Give the listing below again in full, exactly as written.
■ ■ ■ ■ ■
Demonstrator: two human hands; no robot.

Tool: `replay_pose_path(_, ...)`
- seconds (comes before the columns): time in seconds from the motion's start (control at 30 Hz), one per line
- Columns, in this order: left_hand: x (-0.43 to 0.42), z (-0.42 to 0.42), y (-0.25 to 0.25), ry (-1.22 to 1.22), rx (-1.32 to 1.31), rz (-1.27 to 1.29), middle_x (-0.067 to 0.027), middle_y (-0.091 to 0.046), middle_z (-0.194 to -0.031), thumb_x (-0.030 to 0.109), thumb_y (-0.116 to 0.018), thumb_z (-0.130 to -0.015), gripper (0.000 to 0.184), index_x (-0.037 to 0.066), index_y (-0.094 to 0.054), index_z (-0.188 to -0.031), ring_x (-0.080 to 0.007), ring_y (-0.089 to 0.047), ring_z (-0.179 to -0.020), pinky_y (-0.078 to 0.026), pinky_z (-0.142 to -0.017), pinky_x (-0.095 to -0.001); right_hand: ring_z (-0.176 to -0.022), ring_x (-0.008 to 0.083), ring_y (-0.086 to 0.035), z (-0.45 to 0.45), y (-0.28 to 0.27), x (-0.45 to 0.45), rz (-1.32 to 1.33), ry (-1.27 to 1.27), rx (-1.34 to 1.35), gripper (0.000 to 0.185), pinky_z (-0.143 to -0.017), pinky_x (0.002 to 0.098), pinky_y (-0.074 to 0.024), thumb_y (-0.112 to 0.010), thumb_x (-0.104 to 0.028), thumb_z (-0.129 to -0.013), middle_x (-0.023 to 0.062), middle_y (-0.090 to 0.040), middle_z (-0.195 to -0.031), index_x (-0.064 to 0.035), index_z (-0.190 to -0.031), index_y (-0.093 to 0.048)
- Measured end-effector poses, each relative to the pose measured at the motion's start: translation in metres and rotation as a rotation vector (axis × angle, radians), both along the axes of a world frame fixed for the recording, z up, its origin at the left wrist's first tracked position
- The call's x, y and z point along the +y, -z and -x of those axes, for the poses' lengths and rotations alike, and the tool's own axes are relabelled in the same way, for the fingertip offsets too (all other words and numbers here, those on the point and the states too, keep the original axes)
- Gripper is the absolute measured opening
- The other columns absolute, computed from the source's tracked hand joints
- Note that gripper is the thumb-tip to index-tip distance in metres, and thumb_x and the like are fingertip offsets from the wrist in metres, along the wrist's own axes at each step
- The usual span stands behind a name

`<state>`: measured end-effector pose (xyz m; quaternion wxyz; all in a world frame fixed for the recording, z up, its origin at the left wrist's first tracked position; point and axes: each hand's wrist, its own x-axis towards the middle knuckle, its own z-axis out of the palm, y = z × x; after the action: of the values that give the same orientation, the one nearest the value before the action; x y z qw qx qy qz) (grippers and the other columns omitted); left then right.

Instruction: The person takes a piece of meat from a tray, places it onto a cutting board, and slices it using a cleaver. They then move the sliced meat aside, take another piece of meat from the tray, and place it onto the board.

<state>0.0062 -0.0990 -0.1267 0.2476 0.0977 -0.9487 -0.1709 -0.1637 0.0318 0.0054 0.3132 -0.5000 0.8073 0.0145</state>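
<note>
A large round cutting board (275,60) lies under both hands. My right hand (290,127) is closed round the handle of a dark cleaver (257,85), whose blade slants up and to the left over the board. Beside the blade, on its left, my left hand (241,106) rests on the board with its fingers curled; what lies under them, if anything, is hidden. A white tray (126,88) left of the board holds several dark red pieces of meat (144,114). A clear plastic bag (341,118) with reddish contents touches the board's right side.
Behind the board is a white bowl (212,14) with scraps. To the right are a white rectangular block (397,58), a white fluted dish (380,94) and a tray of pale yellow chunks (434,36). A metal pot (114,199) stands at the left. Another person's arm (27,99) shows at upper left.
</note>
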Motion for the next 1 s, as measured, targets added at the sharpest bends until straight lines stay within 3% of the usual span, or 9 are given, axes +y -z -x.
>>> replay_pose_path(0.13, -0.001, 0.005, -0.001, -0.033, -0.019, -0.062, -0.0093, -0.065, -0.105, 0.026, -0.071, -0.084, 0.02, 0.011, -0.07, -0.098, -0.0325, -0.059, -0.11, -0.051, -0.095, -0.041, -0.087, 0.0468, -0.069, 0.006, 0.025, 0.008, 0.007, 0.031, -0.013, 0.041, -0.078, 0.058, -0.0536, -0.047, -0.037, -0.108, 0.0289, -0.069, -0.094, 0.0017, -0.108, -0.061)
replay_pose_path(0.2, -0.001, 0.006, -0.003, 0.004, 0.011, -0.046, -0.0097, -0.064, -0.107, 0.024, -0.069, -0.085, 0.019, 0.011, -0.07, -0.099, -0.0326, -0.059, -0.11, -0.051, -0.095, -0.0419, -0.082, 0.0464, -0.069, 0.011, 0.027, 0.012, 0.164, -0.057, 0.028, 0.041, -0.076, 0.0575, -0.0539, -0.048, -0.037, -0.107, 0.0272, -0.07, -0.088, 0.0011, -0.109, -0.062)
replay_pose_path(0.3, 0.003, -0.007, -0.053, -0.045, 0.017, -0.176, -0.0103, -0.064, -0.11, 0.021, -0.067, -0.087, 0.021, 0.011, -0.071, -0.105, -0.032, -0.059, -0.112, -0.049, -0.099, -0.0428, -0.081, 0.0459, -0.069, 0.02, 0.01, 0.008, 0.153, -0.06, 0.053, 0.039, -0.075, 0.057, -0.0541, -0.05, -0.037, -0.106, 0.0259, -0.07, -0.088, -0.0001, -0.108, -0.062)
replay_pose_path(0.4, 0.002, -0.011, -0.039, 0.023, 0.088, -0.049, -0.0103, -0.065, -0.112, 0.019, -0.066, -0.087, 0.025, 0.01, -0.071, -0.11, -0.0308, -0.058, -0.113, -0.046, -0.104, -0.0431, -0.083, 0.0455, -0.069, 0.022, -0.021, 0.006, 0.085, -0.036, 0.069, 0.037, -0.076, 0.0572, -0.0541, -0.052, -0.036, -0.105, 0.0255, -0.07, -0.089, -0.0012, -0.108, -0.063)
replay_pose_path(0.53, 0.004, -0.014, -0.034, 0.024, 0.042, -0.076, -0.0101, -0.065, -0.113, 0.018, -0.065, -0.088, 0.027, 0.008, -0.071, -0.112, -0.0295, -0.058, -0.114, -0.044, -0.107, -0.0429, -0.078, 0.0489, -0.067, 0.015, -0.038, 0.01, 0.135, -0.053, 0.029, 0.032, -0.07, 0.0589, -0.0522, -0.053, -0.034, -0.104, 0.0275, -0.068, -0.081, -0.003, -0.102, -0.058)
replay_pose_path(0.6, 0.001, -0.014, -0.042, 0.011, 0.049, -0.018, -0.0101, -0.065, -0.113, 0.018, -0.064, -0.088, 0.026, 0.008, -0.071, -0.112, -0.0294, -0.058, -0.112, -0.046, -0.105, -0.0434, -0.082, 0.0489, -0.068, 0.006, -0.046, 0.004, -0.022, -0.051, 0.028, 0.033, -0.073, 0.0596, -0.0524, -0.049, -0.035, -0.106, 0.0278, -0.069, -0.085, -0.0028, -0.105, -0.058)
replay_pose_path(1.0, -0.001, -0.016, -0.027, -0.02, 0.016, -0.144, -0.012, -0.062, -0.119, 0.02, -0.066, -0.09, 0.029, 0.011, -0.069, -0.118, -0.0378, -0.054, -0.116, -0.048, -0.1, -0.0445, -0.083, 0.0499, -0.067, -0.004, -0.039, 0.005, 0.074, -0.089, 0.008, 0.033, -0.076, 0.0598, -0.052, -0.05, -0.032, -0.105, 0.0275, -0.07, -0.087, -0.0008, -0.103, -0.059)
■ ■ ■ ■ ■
• [EXERCISE RESPONSE]:
Demonstrator: two human hands; no robot.

Tool: `replay_pose_path(_, ...)`
- seconds (comes before the columns): time in seconds from the motion's start (control at 30 Hz), one per line
- Columns, in this order: left_hand: x (-0.43 to 0.42), z (-0.42 to 0.42), y (-0.25 to 0.25), ry (-1.22 to 1.22), rx (-1.32 to 1.31), rz (-1.27 to 1.29), middle_x (-0.067 to 0.027), middle_y (-0.091 to 0.046), middle_z (-0.194 to -0.031), thumb_x (-0.030 to 0.109), thumb_y (-0.116 to 0.018), thumb_z (-0.130 to -0.015), gripper (0.000 to 0.184), index_x (-0.037 to 0.066), index_y (-0.094 to 0.054), index_z (-0.188 to -0.031), ring_x (-0.080 to 0.007), ring_y (-0.089 to 0.047), ring_z (-0.179 to -0.020), pinky_y (-0.078 to 0.026), pinky_z (-0.142 to -0.017), pinky_x (-0.095 to -0.001); right_hand: ring_z (-0.176 to -0.022), ring_x (-0.008 to 0.083), ring_y (-0.086 to 0.035), z (-0.45 to 0.45), y (-0.28 to 0.27), x (-0.45 to 0.45), rz (-1.32 to 1.33), ry (-1.27 to 1.27), rx (-1.34 to 1.35), gripper (0.000 to 0.185), pinky_z (-0.143 to -0.017), pinky_x (0.002 to 0.098), pinky_y (-0.074 to 0.024), thumb_y (-0.112 to 0.010), thumb_x (-0.104 to 0.028), thumb_z (-0.129 to -0.013), middle_x (-0.023 to 0.062), middle_y (-0.090 to 0.040), middle_z (-0.195 to -0.031), index_x (-0.064 to 0.035), index_z (-0.190 to -0.031), index_y (-0.093 to 0.048)
- Measured end-effector poses, each relative to the pose measured at the motion's start: translation in metres and rotation as a rotation vector (axis × angle, radians), both along the axes of a world frame fixed for the recording, z up, its origin at the left wrist's first tracked position
- The call's x, y and z point along the +y, -z and -x of those axes, for the poses' lengths and rotations alike, and the tool's own axes are relabelled in the same way, for the fingertip offsets too (all other words and numbers here, those on the point and the states too, keep the original axes)
- Gripper is the absolute measured opening
- The other columns absolute, computed from the source's tracked hand joints
- Note that gripper is the thumb-tip to index-tip distance in metres, and thumb_x and the like are fingertip offsets from the wrist in metres, along the wrist's own axes at each step
- The usual span stands behind a name

`<state>`: measured end-effector pose (xyz m; quaternion wxyz; all in a world frame fixed for the recording, z up, its origin at the left wrist's first tracked position; point and axes: each hand's wrist, its own x-axis towards the middle knuckle, its own z-axis out of the palm, y = z × x; after the action: of the values that give the same orientation, the one nearest the value before the action; x y z qw qx qy qz) (grippers and the other columns omitted); left then right.

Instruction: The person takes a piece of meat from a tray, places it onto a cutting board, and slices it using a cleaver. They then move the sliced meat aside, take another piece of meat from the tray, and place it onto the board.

<state>0.0062 -0.0990 -0.1267 0.2476 0.0977 -0.9487 -0.1709 -0.1637 0.0318 0.0054 0.3132 -0.5000 0.8073 0.0145</state>
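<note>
A large round cutting board (275,60) lies under both hands. My right hand (290,127) is closed round the handle of a dark cleaver (257,85), whose blade slants up and to the left over the board. Beside the blade, on its left, my left hand (241,106) rests on the board with its fingers curled; what lies under them, if anything, is hidden. A white tray (126,88) left of the board holds several dark red pieces of meat (144,114). A clear plastic bag (341,118) with reddish contents touches the board's right side.
Behind the board is a white bowl (212,14) with scraps. To the right are a white rectangular block (397,58), a white fluted dish (380,94) and a tray of pale yellow chunks (434,36). A metal pot (114,199) stands at the left. Another person's arm (27,99) shows at upper left.
</note>
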Motion for the next 1 s, as measured, targets added at the sharpest bends until straight lines stay within 3% of the usual span, or 9 are given, axes +y -z -x.
>>> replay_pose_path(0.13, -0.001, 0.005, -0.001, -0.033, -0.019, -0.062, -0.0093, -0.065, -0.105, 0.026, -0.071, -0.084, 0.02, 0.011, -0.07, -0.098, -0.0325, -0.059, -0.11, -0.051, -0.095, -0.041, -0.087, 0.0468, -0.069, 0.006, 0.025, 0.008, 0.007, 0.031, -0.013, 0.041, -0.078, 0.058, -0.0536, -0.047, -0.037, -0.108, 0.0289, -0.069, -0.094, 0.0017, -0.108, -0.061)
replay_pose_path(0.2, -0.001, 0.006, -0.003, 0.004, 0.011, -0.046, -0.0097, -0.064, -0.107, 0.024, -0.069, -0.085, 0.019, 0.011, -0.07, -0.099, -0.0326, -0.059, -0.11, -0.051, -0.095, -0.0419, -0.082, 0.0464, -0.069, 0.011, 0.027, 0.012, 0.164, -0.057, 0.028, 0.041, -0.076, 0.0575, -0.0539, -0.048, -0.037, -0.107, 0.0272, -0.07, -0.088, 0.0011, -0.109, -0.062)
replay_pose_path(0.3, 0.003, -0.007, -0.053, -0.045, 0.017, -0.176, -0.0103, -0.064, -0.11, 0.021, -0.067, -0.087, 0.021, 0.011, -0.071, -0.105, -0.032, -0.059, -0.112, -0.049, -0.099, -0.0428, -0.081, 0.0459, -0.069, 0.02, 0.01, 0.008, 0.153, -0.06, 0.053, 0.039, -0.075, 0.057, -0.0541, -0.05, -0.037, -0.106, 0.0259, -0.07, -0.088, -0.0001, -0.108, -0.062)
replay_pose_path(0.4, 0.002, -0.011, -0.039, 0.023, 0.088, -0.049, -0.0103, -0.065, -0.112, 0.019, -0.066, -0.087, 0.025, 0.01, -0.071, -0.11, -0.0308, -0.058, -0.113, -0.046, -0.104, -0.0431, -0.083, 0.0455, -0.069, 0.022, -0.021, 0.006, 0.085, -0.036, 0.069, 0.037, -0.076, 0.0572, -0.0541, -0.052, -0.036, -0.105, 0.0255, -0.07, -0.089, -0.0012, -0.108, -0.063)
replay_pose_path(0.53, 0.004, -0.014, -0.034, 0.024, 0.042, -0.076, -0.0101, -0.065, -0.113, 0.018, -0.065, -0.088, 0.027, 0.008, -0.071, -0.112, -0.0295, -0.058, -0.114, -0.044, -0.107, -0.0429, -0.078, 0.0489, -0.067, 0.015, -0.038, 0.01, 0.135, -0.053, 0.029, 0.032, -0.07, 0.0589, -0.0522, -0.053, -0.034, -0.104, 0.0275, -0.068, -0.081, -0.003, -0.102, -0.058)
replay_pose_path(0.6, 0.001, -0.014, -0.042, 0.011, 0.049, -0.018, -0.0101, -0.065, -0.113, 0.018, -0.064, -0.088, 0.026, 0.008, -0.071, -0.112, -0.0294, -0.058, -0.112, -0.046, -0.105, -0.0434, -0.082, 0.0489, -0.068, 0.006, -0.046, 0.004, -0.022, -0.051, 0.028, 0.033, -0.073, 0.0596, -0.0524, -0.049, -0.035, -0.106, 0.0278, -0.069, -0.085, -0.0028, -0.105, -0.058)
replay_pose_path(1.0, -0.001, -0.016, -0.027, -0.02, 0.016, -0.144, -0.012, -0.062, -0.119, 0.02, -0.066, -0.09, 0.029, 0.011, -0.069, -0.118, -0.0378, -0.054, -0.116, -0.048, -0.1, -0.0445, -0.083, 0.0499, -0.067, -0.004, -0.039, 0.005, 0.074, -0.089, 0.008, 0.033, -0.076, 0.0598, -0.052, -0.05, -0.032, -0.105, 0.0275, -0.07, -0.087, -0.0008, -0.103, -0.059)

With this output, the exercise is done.